Requirement
From the line containing "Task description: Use" down to the last line of the material, output each line exactly as it appears, excluding pictures.

──────── Data for processing ────────

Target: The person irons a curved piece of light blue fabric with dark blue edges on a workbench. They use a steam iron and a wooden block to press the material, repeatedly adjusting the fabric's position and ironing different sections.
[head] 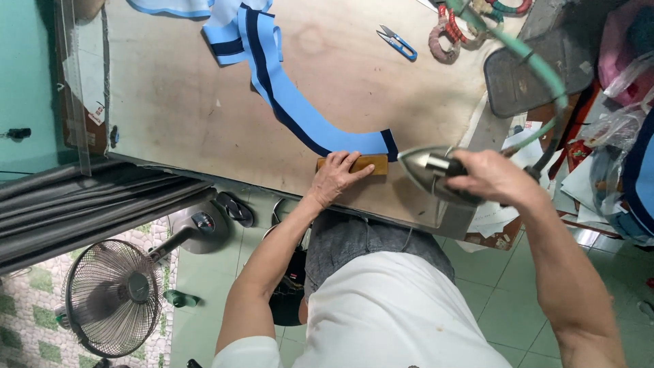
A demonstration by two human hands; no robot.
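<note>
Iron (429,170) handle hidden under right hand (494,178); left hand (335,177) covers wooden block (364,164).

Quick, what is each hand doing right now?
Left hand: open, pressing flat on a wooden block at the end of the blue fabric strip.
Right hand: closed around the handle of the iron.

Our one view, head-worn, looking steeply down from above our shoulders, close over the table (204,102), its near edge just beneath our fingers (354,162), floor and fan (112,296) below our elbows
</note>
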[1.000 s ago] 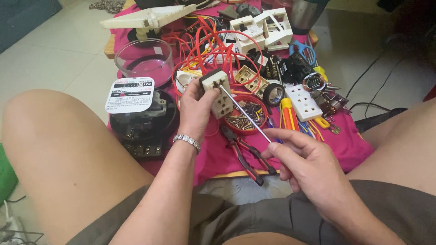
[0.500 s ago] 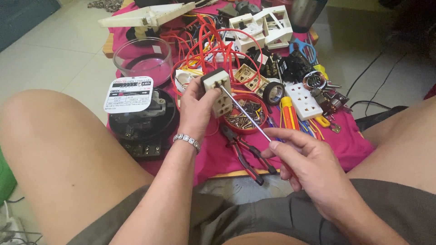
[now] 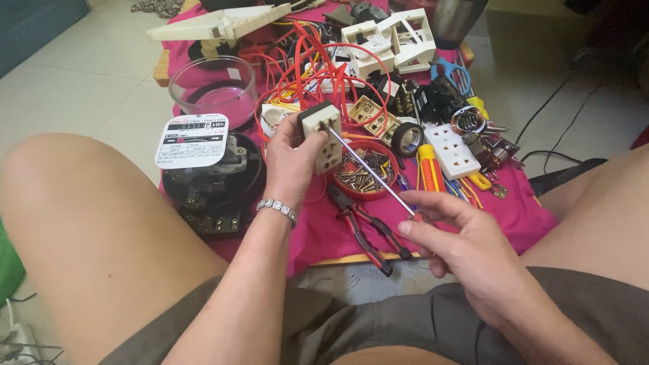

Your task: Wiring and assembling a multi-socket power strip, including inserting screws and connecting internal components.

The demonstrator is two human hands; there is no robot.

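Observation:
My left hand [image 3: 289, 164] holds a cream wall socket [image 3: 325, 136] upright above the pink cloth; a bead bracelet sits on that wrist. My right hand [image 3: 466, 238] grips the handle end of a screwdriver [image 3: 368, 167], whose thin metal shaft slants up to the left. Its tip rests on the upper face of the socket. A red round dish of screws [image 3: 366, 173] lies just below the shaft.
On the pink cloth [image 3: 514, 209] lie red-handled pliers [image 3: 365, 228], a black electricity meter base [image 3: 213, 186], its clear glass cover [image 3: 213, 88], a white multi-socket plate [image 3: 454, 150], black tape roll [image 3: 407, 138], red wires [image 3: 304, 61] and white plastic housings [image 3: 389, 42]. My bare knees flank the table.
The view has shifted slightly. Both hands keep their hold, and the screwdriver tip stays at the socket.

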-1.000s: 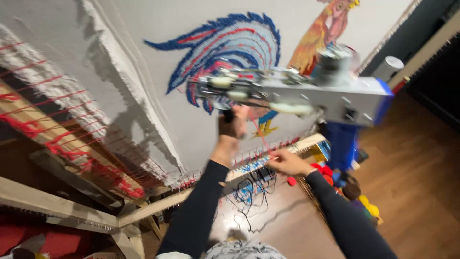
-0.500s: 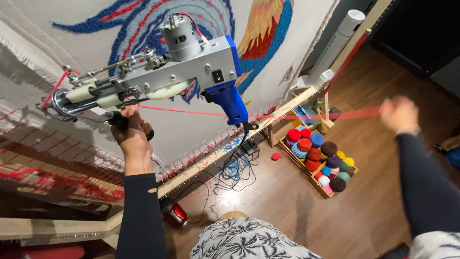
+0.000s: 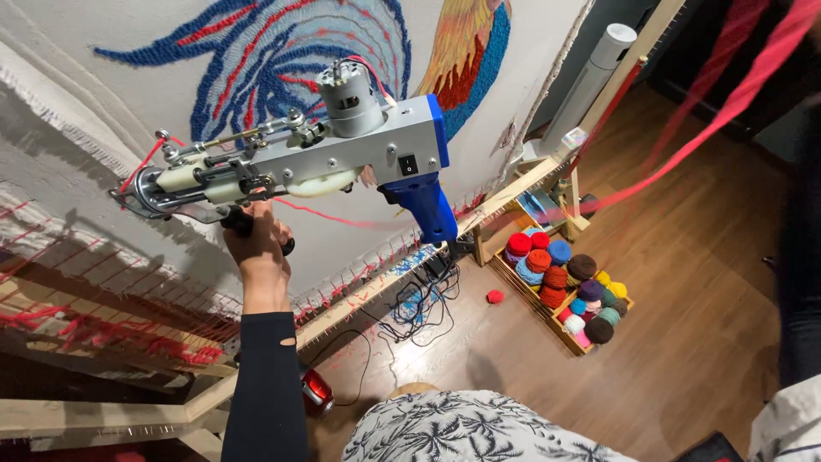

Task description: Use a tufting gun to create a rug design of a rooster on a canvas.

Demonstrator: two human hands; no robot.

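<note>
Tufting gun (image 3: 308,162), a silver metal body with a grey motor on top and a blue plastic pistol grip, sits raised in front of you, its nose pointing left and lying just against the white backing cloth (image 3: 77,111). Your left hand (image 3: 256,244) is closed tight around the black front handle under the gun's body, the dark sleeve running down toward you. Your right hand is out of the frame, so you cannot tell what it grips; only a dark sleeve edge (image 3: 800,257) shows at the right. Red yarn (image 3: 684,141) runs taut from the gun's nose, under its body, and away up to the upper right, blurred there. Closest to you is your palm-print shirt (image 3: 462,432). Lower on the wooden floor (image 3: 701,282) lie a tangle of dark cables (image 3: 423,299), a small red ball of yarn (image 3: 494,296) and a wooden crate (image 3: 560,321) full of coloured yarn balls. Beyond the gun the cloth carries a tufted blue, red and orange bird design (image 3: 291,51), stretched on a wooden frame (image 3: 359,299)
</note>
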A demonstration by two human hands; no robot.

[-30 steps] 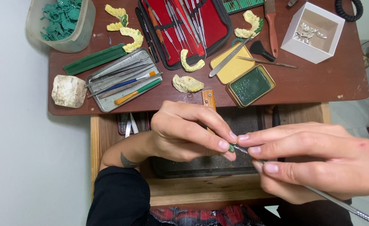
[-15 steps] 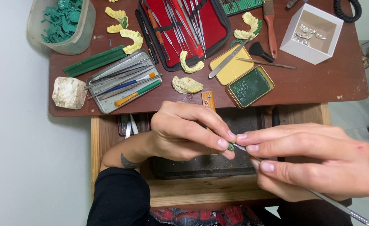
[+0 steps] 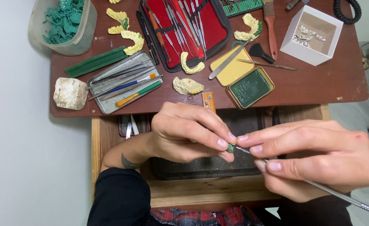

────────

Answer for this exercise
Task description: Use a tufting gun to create a rug design of a rooster on a canvas.

Demonstrator: two human hands; no robot.

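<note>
Tufting gun (image 3: 308,162), a silver metal body with a grey motor on top and a blue plastic pistol grip, sits raised in front of you, its nose pointing left and lying just against the white backing cloth (image 3: 77,111). Your left hand (image 3: 256,244) is closed tight around the black front handle under the gun's body, the dark sleeve running down toward you. Your right hand is out of the frame, so you cannot tell what it grips; only a dark sleeve edge (image 3: 800,257) shows at the right. Red yarn (image 3: 684,141) runs taut from the gun's nose, under its body, and away up to the upper right, blurred there. Closest to you is your palm-print shirt (image 3: 462,432). Lower on the wooden floor (image 3: 701,282) lie a tangle of dark cables (image 3: 423,299), a small red ball of yarn (image 3: 494,296) and a wooden crate (image 3: 560,321) full of coloured yarn balls. Beyond the gun the cloth carries a tufted blue, red and orange bird design (image 3: 291,51), stretched on a wooden frame (image 3: 359,299)
</note>
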A demonstration by two human hands; no robot.

[-30 steps] 
[-15 steps] 
[+0 steps] 

This exercise requires nothing more.